It can, but not as dangerous as the cities can be.


----------



## TedDBayer (Mar 8, 2015)

and I'm terrified of snakes. At least in China all the cobras were in wine bottles


----------



## Gary D (Oct 28, 2013)

Yes I've heard there are snakes in the Philippines, yet to see one. Generally snakes are timid and will only attack if threatened.


----------



## M.C.A. (Feb 24, 2013)

*Snakes*



TedDBayer said:


> and I'm terrified of snakes. At least in China all the cobras were in wine bottles


I live next to Laguna de Bay and occasionally they do show up but it's been 5 years and it averages two snakes a year at the most and these snakes are usually tiny and don't bother anyone, I did have a cobra dangle down on me and the grandson, from the roof, and he wasn't small, it was a wake up call and after I'd cut the back yard grass one time, a very huge cobra came out the in-laws side, I guess the brush cutter spooked him out, I also burned an overgrown grass area. As long as your in a fairly clean yard, you should be okay.

So many nice markets to get your vegetables, seafoods, meats and food items along with serveral large grocery stores and smaller malls, hey..... it's easier to shop, could you imagine trying to get around and find all the cheap spots in Manila, the traffic the hassles.....ughh. Mall of Asia is one example of a spot to shop that's way overpriced and so large I don't even want to go there ever again. 

A local built house in our municipality(not nice) the rent will run you about 1,200 peso's a month, right next to the water and nicer house will end up costing you 3-5,000 peso's and when you add in the costs of electricity, water ? it'll run 7-8,000 peso's it all depends on your Air Conditioning needs, that's the real wallet burner, soon as the AC comes on, it just adds up. 

You'll need to buy yourself some sort of transportation, motorcycle, if you find someone your serious about, possible a used vehicle would be better, if you get around allot or don't spend much time at the house, to rely on local trikes and jeepeny's can add up quickly, especially for a foreigner the price is alway's higher.

You have within 90 days of entering the country to get a Philippine Drivers License.


----------



## Nickleback99 (Aug 6, 2011)

Gary D said:


> As a tourist you have two options. You get a 59 day visa from your local Philippine embassy in Canada. You then arrive in the Philippines and just before you 59 days expires you extend your visa for another 2 months and every 2 months up to a maximum of 36 months. Second you arrive in the Philippines with no visa where you receive a 30 day free visa. Just before the 30 days expires you extend another 29 days (30+29 + 59) then yo again extend 2 months at a time up to 36 months.
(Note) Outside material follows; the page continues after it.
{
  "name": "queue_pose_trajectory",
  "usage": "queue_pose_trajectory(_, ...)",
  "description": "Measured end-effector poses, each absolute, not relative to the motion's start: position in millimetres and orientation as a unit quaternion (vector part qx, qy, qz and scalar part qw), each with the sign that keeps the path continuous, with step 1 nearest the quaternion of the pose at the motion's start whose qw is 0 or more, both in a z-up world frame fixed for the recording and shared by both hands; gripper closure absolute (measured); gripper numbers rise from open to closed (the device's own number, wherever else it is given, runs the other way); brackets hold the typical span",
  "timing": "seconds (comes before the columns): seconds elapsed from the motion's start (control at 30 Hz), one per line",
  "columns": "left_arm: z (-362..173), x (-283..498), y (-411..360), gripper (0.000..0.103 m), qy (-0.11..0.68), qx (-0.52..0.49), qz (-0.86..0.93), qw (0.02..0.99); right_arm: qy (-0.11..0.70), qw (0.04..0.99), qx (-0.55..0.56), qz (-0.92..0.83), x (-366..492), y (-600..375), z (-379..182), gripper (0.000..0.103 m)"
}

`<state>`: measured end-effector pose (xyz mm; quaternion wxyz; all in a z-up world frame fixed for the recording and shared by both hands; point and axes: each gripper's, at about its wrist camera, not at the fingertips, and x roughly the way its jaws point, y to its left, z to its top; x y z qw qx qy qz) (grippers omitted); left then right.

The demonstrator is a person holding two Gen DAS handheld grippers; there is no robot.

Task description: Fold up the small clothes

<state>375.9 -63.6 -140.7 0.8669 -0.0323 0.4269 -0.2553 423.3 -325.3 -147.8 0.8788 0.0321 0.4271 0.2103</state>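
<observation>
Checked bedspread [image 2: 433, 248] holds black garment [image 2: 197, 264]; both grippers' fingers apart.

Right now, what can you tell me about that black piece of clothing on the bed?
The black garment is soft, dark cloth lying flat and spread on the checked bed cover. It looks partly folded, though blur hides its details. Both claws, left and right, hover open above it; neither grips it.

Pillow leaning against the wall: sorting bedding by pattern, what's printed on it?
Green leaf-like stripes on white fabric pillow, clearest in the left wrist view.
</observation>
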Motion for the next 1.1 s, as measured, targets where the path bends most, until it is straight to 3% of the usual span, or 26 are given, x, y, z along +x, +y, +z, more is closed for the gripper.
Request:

Simples.



Or, as I understand it, you can do the 59 day Visa right at airport upon arrival...just tell the Immigration Officer you want that and they direct you to another point And you have to pay the small fee there (??)


----------



## Nickleback99 (Aug 6, 2011)

Nickleback99 said:


> Or, as I understand it, you can do the 59 day Visa right at airport upon arrival...just tell the Immigration Officer you want that and they direct you to another point And you have to pay the small fee there (??)


"...is possible to get a 59 Day waiver on arrival and it costs less than going to an Immigration Office. Just ask the Immigration Officer when he checks your passport.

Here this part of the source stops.